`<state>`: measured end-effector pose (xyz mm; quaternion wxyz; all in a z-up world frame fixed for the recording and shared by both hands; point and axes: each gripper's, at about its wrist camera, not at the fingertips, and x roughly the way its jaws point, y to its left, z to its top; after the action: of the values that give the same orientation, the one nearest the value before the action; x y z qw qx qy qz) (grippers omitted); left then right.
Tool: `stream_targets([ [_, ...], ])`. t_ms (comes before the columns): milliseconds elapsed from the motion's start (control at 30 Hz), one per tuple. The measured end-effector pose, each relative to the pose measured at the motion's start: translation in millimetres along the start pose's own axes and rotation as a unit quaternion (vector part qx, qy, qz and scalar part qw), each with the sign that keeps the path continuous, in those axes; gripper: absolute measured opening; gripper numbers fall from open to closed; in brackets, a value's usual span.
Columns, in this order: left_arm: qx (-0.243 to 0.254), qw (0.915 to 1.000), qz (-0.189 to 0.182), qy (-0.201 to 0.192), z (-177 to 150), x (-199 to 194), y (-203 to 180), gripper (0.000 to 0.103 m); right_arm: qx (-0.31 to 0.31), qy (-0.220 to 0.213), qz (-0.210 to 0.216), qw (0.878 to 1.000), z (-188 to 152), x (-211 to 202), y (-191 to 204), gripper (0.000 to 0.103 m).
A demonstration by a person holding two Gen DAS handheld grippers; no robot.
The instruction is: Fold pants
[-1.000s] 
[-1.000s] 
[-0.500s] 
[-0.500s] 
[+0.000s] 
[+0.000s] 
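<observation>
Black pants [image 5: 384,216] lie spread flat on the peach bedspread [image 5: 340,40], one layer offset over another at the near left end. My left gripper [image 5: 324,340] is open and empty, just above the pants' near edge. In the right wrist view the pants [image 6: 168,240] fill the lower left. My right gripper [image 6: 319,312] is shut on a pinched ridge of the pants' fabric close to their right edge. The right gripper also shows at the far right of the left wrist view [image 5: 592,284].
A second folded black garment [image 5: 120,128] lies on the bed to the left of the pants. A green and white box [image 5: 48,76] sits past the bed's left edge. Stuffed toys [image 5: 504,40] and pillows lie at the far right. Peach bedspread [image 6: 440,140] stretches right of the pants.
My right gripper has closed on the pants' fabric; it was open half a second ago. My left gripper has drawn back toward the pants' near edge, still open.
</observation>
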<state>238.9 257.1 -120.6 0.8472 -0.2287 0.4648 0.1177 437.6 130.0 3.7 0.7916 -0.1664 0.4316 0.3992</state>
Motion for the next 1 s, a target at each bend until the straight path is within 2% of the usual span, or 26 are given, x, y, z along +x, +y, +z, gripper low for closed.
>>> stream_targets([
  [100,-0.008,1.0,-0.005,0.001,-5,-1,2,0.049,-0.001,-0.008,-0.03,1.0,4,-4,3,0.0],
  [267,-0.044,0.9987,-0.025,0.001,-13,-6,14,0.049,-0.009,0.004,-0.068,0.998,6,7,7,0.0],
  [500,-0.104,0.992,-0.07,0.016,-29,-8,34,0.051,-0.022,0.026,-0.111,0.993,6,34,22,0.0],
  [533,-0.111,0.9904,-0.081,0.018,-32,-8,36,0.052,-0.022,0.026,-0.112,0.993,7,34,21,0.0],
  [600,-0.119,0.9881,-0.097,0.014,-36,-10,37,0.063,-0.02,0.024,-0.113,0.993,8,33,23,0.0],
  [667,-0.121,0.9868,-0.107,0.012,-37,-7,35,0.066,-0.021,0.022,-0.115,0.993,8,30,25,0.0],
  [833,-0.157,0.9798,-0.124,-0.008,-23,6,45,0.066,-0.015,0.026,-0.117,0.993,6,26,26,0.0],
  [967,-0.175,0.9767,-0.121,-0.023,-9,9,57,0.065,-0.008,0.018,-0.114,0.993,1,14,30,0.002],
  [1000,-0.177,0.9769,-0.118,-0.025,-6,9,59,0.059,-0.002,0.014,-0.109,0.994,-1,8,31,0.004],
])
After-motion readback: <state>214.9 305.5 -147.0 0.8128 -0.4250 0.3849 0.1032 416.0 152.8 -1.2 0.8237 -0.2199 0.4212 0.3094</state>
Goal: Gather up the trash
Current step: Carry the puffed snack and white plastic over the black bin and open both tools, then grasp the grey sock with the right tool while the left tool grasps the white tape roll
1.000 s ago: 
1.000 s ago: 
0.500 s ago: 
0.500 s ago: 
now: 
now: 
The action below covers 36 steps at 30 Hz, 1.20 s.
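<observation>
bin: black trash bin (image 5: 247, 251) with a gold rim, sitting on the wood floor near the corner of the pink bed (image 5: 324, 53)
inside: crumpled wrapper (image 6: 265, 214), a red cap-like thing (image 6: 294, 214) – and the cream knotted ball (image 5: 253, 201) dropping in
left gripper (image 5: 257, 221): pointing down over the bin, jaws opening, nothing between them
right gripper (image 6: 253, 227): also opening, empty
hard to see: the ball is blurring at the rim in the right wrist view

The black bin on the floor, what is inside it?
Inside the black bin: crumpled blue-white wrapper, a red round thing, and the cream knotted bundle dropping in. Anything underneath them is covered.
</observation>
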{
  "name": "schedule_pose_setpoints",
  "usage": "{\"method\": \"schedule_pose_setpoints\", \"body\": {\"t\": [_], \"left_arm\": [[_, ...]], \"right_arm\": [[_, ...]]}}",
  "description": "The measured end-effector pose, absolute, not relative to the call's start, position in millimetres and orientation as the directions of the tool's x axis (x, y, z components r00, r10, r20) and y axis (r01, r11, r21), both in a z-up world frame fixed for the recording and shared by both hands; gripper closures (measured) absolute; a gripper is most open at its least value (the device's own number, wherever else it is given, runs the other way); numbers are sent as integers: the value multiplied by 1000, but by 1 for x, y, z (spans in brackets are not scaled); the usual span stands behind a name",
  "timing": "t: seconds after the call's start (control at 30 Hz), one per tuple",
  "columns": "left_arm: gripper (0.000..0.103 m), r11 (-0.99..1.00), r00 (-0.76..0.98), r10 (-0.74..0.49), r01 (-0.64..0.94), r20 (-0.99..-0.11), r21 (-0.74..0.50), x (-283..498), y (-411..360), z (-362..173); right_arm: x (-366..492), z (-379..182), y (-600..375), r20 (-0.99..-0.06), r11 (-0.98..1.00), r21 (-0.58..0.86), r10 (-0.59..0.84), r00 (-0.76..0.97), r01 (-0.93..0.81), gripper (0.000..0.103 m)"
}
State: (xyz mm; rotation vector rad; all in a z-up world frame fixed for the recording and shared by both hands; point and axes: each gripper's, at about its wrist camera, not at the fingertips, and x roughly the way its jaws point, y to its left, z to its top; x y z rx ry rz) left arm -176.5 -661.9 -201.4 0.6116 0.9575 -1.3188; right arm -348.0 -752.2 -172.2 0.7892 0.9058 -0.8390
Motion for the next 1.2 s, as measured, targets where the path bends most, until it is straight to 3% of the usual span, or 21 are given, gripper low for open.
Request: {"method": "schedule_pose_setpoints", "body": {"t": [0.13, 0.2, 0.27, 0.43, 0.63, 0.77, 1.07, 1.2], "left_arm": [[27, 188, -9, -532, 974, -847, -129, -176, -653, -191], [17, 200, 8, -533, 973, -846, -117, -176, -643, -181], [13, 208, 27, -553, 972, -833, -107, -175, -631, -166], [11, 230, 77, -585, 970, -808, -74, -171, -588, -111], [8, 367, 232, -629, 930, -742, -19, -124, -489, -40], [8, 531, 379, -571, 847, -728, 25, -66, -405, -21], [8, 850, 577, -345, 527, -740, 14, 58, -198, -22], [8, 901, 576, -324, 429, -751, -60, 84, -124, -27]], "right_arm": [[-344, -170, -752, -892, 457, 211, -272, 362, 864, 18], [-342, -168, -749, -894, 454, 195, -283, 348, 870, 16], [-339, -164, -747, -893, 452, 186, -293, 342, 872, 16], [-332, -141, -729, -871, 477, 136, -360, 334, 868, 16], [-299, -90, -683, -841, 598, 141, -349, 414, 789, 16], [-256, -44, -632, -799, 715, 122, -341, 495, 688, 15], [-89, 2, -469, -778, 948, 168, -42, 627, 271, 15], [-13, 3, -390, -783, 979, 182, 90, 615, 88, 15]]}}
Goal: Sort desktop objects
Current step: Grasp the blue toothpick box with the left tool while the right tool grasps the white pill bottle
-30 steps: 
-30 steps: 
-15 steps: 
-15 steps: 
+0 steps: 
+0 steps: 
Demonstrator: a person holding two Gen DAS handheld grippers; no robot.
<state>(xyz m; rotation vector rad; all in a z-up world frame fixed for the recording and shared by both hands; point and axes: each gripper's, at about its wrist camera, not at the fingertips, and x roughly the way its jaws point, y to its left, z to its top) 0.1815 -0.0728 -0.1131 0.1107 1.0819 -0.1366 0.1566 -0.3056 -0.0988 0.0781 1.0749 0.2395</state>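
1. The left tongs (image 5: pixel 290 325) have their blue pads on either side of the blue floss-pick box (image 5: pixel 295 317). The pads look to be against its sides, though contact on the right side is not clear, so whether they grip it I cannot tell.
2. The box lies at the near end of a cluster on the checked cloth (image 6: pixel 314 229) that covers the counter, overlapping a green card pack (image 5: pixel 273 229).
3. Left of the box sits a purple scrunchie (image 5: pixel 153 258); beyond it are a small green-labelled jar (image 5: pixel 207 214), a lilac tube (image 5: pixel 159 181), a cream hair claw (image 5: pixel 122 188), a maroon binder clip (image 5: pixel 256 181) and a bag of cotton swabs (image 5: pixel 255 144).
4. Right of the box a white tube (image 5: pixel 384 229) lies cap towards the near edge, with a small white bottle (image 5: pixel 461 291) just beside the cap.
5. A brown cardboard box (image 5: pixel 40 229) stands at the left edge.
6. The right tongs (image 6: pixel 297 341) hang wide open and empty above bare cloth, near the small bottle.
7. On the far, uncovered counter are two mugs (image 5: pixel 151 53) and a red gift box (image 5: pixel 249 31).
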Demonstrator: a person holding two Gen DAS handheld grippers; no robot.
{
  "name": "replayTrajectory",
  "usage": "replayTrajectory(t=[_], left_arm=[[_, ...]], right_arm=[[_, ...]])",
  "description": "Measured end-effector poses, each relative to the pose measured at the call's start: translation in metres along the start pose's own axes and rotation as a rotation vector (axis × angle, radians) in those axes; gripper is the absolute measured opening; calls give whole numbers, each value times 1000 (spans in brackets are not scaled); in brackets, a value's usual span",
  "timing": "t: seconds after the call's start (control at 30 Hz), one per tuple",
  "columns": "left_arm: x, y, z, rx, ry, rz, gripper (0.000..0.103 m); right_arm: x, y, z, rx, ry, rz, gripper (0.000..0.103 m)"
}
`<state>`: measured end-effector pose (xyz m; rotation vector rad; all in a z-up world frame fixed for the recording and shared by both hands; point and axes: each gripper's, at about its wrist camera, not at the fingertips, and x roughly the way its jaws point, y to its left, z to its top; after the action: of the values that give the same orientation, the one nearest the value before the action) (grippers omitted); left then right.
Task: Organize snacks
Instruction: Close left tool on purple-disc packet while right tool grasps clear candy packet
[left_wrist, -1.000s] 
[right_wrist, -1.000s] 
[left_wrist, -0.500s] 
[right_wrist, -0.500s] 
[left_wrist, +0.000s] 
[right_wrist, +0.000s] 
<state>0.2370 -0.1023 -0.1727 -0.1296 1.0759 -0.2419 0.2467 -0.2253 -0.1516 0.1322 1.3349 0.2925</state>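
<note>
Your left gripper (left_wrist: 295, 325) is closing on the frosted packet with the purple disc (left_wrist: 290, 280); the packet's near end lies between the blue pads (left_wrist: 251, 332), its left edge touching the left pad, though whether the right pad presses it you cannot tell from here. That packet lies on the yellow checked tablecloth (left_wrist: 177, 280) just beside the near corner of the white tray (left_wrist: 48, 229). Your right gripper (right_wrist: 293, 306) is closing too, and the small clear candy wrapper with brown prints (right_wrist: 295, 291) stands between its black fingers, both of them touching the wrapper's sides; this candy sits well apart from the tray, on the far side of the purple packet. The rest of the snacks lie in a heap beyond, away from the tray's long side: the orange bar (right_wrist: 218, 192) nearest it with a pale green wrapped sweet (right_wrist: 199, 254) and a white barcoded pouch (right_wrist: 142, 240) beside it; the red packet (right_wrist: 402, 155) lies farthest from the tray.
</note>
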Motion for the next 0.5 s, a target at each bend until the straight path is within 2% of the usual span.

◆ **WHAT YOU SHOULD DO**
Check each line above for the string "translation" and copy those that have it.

◆ **EXERCISE OUTPUT**
Tool: `stream_targets([ [_, ...], ])`. t_ms (comes before the columns): milliseconds elapsed from the motion's start (control at 30 Hz), one per tuple. The measured end-effector pose, each relative to the pose measured at the motion's start: translation in millimetres along the start pose's own axes and rotation as a unit quaternion (vector part qx, qy, qz and scalar part qw), each with the sign that keeps the path continuous, in those axes; gripper: absolute measured opening; gripper numbers fall from open to closed; in brackets, a value's usual span.
  "description": "Measured end-effector poses, each relative to the pose measured at the call's start: translation in metres along the start pose's own axes and rotation as a rotation vector (axis × angle, radians) in those axes; gripper is the absolute measured opening; calls give whole numbers, each value times 1000 (spans in brackets are not scaled); in brackets, a value's usual span",

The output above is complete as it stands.